1. In any attempt to subdue scepticism, regard should be had to the proximate cause of it, or to the real cause of it. Much perplexity has a physical cause. The gospel for the body: rest, change, ocean, may remove this. Doubt has intellectual cause; not to be forced down by acts of will, but by prayer for more light. There are doubts which have a moral origin. Let conscience speak and remove them.
2. That nearly all doubts concerning Christ or Christian truth, ought to be brought in some way before Christ Himself, and given as it were into His own hand for solution. Christ’s reply to the Baptist was clear, prompt, convincing. It is an argumentative reply; fresh evidence is presented. Christ’s work is always open to examination, and testifies to His Messiahship; if it does not then do not believe. (A. Raleigh, D. D.)
Doubt, a means to faith
What would be thought of a chemist who should conduct an experiment, day after day, making a number of little variations in his method, but always withholding the deciding element from the crucible, or else persistently refusing to look at the result?
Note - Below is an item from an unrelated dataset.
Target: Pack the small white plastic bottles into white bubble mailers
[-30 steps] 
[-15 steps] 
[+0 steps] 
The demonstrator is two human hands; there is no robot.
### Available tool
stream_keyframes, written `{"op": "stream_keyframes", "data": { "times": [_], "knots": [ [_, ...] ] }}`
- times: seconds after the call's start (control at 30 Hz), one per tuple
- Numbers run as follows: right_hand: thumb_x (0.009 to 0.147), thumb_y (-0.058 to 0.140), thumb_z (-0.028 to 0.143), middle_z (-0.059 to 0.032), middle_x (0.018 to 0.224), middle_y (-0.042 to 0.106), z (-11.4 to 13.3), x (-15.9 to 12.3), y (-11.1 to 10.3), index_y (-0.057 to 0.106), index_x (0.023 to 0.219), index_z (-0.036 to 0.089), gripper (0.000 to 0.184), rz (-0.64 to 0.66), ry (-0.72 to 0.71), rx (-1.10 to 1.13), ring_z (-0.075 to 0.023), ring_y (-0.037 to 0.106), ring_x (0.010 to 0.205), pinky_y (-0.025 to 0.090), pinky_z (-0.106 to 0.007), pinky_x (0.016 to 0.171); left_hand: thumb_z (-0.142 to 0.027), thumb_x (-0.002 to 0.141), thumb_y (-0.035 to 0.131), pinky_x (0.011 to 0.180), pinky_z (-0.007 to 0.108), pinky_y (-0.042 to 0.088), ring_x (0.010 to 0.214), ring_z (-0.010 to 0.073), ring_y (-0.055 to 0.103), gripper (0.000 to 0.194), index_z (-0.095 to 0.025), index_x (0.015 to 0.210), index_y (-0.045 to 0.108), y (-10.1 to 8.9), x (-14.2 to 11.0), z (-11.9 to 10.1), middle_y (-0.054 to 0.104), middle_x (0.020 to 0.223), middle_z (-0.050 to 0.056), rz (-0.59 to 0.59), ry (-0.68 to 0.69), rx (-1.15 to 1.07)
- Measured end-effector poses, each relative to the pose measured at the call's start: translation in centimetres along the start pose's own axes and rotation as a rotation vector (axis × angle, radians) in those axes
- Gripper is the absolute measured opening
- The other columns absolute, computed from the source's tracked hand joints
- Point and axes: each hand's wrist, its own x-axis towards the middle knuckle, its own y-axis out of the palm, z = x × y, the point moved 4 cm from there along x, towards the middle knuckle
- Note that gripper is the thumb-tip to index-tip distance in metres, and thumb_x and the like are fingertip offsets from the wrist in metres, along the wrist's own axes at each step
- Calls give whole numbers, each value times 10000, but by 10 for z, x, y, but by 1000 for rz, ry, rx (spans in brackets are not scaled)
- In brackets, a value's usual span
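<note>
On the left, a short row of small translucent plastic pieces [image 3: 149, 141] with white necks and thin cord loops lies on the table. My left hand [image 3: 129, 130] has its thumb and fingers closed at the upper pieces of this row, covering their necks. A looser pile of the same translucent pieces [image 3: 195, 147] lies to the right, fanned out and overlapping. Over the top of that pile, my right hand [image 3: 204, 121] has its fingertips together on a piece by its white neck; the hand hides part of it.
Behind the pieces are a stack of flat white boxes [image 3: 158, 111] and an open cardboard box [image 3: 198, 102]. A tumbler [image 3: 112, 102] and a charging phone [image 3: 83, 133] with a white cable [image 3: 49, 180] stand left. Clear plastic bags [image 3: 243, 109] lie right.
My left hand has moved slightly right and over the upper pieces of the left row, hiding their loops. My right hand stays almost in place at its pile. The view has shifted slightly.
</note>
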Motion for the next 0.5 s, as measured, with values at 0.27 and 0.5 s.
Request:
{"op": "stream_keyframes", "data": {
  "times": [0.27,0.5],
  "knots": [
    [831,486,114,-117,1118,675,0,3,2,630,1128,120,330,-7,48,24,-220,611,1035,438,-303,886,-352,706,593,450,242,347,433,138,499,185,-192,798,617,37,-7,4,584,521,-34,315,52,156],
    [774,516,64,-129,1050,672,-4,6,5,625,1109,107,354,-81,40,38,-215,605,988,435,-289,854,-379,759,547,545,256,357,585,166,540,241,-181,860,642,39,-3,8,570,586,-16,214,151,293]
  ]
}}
Or, what would be thought of a merchant, always reckoning up his figures, but never writing down the final sums? Or, what of a captain who should sail his ship in a circle? Or, of a traveller always on the road, never reaching home or inn? (A. Raleigh, D. D.)
Conflicts with unbelief.
Martin Luther, of a kindred spirit with the Baptist, and with a like task to perform, had many days of despondency, and passed through many conflicts of unbelief. He writes: “One may overcome the temptations of the flesh, but how hard it is to struggle against the temptations of blasphemy and despair.” Again: “Having all but lost my Christ, I was beaten by the waves and tempests of despair and blasphemy.” Bunyan, who, with his wonderful imagination, could body forth the things unseen and spiritual, as if he could see them with his eyes, hear them with his ears, and touch them with his hands, had many conflicts with unbelief. “Of all temptations I ever met with in my life,” he says, “to question the being of God and the truth of His gospel is the worst, and worst to be borne. When this temptation comes it takes my girdle from me, and removes the foundation from under me. Though God has visited my soul with never so blessed a discovery of Himself, yet afterwards I have been in my spirit so filled with darkness, that I could not so much as once conceive what that God and that comfort were with which I had been refreshed.”
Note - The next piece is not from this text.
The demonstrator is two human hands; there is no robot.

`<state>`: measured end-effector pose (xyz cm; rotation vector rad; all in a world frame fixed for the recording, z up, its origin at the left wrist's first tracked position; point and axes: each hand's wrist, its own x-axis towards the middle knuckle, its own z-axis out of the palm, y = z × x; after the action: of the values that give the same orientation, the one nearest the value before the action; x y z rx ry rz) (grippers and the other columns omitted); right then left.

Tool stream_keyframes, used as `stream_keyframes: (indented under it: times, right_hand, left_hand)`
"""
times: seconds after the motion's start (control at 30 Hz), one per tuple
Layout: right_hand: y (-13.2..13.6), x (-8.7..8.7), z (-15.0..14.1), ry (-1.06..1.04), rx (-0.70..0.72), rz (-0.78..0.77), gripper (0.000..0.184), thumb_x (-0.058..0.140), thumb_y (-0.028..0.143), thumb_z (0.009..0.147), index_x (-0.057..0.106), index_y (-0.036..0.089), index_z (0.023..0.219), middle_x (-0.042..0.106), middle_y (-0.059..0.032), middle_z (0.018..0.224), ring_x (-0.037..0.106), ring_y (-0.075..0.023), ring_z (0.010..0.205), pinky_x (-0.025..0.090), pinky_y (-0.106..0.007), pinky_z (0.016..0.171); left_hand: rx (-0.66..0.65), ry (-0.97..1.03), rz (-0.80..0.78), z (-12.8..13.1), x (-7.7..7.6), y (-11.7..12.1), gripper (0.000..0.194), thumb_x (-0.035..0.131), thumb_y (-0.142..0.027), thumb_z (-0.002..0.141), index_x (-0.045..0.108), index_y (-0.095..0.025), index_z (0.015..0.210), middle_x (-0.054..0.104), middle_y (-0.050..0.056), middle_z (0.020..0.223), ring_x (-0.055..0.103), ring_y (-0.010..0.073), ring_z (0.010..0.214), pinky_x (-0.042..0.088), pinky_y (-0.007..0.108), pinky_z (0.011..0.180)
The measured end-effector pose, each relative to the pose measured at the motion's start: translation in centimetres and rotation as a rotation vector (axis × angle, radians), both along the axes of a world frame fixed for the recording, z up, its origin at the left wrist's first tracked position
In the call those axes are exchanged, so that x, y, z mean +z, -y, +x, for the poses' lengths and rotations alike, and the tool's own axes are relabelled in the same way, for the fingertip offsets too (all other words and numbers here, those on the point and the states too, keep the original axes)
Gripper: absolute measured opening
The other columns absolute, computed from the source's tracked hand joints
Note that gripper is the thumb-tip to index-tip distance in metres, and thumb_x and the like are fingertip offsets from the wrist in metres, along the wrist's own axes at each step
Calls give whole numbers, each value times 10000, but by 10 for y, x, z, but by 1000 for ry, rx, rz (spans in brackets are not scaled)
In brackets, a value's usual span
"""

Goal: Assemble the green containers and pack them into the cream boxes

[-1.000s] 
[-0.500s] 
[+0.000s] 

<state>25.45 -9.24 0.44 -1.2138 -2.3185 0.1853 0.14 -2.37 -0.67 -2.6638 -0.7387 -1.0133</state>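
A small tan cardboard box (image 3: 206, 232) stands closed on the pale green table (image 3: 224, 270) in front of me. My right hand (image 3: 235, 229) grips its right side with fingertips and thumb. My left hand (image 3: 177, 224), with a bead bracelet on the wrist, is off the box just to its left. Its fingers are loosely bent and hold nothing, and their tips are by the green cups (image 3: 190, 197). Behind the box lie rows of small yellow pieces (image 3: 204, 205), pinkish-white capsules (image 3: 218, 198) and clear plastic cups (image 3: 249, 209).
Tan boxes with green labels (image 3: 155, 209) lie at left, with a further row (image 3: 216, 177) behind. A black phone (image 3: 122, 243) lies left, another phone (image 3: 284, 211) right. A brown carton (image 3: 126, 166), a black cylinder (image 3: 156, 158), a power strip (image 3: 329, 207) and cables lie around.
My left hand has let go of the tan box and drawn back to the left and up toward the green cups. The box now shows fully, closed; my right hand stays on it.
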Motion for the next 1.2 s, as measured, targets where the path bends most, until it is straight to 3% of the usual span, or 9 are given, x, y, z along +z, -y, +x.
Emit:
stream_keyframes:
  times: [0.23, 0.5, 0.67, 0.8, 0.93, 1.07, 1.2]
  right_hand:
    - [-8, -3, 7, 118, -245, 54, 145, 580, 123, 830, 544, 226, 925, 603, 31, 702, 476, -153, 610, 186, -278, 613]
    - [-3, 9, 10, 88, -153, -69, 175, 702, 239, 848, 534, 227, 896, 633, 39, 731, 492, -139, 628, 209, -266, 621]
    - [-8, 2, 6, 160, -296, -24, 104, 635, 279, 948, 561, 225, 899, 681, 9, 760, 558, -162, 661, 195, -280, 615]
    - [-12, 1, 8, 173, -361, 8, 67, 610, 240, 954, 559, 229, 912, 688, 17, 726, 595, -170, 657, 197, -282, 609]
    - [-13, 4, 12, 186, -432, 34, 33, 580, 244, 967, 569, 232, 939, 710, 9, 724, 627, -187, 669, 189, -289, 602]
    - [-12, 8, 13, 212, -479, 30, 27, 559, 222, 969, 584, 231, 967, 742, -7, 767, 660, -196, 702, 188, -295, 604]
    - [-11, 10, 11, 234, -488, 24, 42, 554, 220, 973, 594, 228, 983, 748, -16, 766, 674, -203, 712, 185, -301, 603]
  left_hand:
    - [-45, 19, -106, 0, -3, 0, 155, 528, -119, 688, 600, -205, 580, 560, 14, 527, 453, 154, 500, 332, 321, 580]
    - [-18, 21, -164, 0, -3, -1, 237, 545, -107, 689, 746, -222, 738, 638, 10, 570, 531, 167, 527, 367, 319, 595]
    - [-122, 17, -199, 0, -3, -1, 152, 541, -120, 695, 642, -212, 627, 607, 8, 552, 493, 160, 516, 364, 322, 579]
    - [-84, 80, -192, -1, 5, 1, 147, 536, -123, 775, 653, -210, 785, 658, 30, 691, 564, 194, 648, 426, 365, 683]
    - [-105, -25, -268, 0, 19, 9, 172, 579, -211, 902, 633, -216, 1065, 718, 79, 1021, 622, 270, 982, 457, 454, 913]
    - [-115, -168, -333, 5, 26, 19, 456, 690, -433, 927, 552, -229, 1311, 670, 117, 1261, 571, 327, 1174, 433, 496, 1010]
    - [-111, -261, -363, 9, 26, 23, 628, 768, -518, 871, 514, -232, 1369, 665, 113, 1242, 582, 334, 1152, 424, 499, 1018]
Natural melancholy obstructs the sense of Divine comfort
As it is in clear water, when it is still and transparent, the sun shines to the very bottom; but, if you stir the mud, presently it grows so thick that no light can pierce into it. So it is with the children of God: though their apprehensions of God’s love be as clear and transparent, sometimes, as the very air that the angels and glorified saints breathe in heaven, yet if once the muddy humour of melancholy stirs they become dark, so that no ray of comfort can break into the deserted soul. (Bishop Hopkins.)
Morbid self-suspicions
Colton declares that in moments of despondency Shakespeare thought himself no poet; and Raphael doubted his right to be called a painter. We call such self-suspicions morbid, and ascribe them to a hypochondriacal fit; in what other way can we speak of those doubts as to their saintship, which occasionally afflict the most eminently holy of the Lord’s people!
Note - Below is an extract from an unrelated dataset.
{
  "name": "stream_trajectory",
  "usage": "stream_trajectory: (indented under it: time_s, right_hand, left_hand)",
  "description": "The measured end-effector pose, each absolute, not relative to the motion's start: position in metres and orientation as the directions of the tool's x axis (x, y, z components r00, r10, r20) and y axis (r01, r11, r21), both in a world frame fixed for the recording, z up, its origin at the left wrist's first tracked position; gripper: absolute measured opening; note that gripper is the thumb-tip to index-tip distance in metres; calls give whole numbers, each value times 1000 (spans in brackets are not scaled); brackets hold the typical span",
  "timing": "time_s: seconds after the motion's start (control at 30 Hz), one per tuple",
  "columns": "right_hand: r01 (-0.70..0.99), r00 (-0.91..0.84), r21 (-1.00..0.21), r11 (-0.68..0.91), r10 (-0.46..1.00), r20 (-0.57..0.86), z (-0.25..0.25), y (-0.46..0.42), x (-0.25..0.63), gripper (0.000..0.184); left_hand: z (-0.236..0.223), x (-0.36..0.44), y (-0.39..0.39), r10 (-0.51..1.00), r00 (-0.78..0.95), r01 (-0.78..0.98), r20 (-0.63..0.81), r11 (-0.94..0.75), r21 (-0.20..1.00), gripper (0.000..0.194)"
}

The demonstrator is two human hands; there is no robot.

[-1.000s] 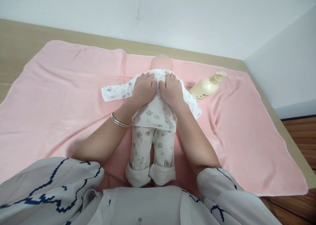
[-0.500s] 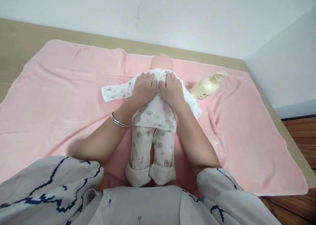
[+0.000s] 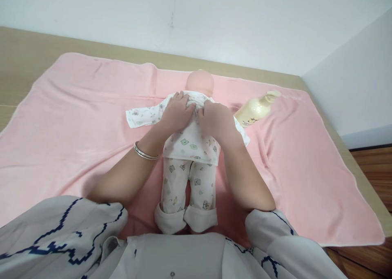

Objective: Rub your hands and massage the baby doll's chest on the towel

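Observation:
A baby doll with a bare head (image 3: 200, 82) lies along the middle of a pink blanket (image 3: 76, 107), its feet toward me. It wears a white printed shirt (image 3: 190, 142) and matching trousers (image 3: 180, 185) with rolled cuffs. My left hand (image 3: 176, 114), a silver bangle (image 3: 143, 153) on its wrist, rests on the doll's left shoulder, fingers curled onto the shirt near the collar. My right hand (image 3: 216, 120) lies beside it on the other shoulder, fingers bent and closed on the shirt. The fabric bunches between my thumbs below the doll's neck.
A cream pump bottle (image 3: 255, 109) lies on its side on the blanket, just right of the doll. The blanket covers a light wooden surface (image 3: 18, 50) set against a white wall. Dark wooden floor (image 3: 373, 169) shows past the right edge.
My right hand's fingers have curled from flat into a grip on the shirt, and both hands have drawn slightly toward the collar. The doll and bottle have not moved.

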State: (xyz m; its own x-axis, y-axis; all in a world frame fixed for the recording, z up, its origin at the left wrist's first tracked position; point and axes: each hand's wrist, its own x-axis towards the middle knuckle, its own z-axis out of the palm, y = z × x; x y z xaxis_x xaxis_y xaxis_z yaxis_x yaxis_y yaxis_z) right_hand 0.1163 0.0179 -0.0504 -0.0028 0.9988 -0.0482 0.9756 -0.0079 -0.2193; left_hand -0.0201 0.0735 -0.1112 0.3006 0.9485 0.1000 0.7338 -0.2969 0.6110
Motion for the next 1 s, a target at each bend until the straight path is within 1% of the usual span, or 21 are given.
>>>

Truth not afraid of the light
Here is One evidently, who is not afraid of the light. He will not seek the homage of superstition. Depend on it, Christ is glad of the science of to-day, and its investigations, when carried on in the spirit of reverence and earnestness. He is glad for the broadening light, and for every new coign of vantage whence we can look at Him. Shall we, then, be afraid of the light? When we take a rose, a lily out of the garden, we put it in the clearest light that all its beauty may be seen. We are not afraid of the light for it. We say, “Get the microscope, and let its lenses concentrate the rays upon these flowers of God, and they will glorify Him all the more.” Shall it not be so with this Rose of Sharon, this Lily of the Valley! Ask your question! Push your inquiry! Who is afraid of it? Not Christ. Not we. (J. Brierley, B. A.)